AI is increasingly reshaping how colleges and universities manage the complexity of accreditation, not by replacing professional judgment, but by strengthening institutional sense-making. As accreditation demands grow in scale, scope, and narrative coherence, AI-enabled evidence management offers a practical response to challenges that have long strained higher education systems: document overload, fragmented ownership, and uneven analytical capacity.

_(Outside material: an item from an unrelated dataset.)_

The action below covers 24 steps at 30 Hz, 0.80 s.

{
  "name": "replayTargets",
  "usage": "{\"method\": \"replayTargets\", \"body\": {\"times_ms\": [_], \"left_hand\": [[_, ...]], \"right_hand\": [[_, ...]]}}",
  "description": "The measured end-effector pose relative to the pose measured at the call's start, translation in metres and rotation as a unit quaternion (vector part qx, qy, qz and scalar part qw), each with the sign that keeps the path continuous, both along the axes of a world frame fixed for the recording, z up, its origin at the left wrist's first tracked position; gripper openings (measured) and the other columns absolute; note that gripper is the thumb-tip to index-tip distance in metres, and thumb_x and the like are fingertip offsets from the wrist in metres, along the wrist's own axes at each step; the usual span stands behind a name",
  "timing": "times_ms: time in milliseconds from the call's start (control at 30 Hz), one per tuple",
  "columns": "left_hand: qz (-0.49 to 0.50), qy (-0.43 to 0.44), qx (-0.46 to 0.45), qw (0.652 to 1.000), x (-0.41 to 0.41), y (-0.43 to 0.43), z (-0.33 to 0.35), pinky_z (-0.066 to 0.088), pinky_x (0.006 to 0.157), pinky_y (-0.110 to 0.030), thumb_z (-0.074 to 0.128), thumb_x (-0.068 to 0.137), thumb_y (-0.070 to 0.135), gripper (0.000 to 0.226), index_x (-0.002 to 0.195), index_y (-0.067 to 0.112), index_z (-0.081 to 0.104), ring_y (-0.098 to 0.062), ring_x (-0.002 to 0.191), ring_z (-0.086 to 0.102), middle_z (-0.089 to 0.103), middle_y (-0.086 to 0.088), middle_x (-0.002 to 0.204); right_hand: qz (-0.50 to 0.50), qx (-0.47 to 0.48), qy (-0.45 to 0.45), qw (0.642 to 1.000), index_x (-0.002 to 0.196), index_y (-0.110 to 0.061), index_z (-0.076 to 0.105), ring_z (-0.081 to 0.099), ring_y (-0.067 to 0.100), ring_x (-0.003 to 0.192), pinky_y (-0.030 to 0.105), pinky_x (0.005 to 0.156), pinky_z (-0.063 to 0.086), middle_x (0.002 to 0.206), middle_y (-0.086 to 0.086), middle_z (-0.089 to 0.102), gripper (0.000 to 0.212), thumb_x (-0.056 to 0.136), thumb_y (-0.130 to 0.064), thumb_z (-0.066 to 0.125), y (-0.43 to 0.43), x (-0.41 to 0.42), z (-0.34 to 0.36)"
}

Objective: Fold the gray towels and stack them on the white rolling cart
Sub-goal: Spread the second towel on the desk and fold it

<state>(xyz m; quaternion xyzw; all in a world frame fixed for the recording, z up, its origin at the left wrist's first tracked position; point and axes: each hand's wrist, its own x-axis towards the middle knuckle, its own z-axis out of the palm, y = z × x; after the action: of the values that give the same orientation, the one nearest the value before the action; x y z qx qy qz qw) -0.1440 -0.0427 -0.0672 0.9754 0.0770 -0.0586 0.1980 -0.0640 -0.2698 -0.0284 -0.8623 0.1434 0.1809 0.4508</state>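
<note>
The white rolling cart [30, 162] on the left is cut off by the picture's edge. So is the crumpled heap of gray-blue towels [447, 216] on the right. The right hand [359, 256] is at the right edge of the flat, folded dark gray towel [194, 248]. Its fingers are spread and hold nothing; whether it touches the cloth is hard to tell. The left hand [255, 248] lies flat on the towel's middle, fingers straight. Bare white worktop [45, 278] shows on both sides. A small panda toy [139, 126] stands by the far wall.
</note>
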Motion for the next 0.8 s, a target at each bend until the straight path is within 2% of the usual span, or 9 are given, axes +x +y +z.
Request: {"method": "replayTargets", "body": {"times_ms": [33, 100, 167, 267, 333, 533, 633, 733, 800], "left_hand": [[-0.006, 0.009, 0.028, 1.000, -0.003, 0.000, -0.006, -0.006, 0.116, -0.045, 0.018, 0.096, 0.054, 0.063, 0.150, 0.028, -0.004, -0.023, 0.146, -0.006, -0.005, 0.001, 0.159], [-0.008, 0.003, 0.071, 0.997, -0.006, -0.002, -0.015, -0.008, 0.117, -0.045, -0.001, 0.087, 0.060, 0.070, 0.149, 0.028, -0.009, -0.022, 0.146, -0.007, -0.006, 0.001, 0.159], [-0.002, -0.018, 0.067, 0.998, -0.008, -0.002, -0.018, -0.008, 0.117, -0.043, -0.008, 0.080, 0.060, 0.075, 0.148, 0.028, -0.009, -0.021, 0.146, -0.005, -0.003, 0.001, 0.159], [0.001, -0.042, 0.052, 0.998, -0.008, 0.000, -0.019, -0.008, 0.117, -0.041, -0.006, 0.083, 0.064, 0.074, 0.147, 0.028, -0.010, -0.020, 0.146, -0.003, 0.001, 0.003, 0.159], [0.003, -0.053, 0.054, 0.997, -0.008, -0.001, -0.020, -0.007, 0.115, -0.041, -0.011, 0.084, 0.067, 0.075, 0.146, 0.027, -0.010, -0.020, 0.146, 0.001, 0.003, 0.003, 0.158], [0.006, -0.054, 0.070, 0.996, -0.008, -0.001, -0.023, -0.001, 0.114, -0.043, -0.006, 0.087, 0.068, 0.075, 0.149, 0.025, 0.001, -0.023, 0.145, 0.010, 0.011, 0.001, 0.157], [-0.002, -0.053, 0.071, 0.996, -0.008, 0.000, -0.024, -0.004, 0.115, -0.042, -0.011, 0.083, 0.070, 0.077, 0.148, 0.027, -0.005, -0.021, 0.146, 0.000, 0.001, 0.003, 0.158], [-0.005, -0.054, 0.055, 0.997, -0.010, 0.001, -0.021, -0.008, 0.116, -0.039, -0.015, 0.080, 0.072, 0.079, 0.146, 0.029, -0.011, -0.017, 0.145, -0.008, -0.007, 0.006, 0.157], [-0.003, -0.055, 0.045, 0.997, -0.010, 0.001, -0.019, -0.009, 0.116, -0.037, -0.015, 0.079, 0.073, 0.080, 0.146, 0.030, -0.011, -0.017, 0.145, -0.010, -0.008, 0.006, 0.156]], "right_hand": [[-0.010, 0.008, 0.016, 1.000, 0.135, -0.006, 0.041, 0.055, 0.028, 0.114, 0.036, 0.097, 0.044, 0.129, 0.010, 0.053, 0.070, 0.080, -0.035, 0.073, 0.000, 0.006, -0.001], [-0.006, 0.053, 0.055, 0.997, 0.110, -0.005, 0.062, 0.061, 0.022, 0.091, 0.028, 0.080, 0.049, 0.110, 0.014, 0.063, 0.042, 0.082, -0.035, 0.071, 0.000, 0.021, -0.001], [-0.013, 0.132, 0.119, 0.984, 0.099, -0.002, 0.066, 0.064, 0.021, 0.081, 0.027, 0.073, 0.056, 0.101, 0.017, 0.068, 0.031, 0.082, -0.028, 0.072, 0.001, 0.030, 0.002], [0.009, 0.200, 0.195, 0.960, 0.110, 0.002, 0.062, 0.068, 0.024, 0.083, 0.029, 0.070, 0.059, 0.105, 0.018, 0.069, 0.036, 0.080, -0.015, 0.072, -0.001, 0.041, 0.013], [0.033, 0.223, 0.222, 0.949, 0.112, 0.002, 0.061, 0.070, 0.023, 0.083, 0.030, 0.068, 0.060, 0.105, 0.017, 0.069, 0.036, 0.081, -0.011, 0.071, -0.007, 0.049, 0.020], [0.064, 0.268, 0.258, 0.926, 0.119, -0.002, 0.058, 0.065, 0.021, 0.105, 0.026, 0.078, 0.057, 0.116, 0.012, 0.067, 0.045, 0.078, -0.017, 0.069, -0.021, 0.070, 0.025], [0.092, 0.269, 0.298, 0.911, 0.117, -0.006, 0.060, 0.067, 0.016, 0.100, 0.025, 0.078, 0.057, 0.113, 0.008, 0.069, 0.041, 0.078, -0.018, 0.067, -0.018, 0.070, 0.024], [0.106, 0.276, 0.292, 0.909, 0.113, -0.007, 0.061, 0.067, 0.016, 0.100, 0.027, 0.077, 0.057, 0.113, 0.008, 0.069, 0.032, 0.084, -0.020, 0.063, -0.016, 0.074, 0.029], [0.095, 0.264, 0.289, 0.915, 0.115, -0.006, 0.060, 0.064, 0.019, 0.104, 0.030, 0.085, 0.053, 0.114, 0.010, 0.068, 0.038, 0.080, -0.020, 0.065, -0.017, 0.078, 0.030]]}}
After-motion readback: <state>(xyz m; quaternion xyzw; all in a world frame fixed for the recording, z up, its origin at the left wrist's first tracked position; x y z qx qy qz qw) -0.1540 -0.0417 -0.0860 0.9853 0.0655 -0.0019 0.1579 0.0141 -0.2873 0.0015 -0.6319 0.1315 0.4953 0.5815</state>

When applied intentionally, AI supports accreditation as the continuous, improvement-oriented process it is intended to be.

Presentations by Excelsior University and Queens College laid a foundation for the use of AI to tag, classify, and map evidence across MSCHE’s accreditation standards. Accreditation evidence is rarely scarce. Instead, it is scattered, inconsistently labeled, and difficult to retrieve from silos. AI-assisted tools can scan large document repositories and tag materials by MSCHE standard, evidence type, date, and institutional priority. When extended to cross-standard mapping, these tools reveal how a single artifact supports multiple standards, helping institutions move away from siloed narratives. This practice reduces redundancy and staff burden. It also creates opportunities for integrated storytelling.

AI also plays a critical role in gap detection and draft synthesis. By analyzing evidence coverage across standards, AI can flag areas where documentation is thin, outdated, or overly repetitive, providing early insight that allows institutions to respond proactively rather than reactively. In the writing phase, AI can synthesize large volumes of evidence into structured draft narratives, offering a coherent starting point for Self-Study chapters. These drafts allow faculty, staff, administrators, and students to devote greater time and attention reflection, and improvement.

Taken together, these practices point toward a future in which accreditation is not an exercise in compliance, but a journey into institutional capability. AI’s greatest contribution may lie in its making patterns visible, connections legible, and gaps actionable in ways that strengthen professional judgment. When deployed as a sense-making partner, AI enables colleges and universities to reclaim accreditation as a strategic, reflective, and evidence-driven process that informs planning, advances student success, and promotes continuous improvement.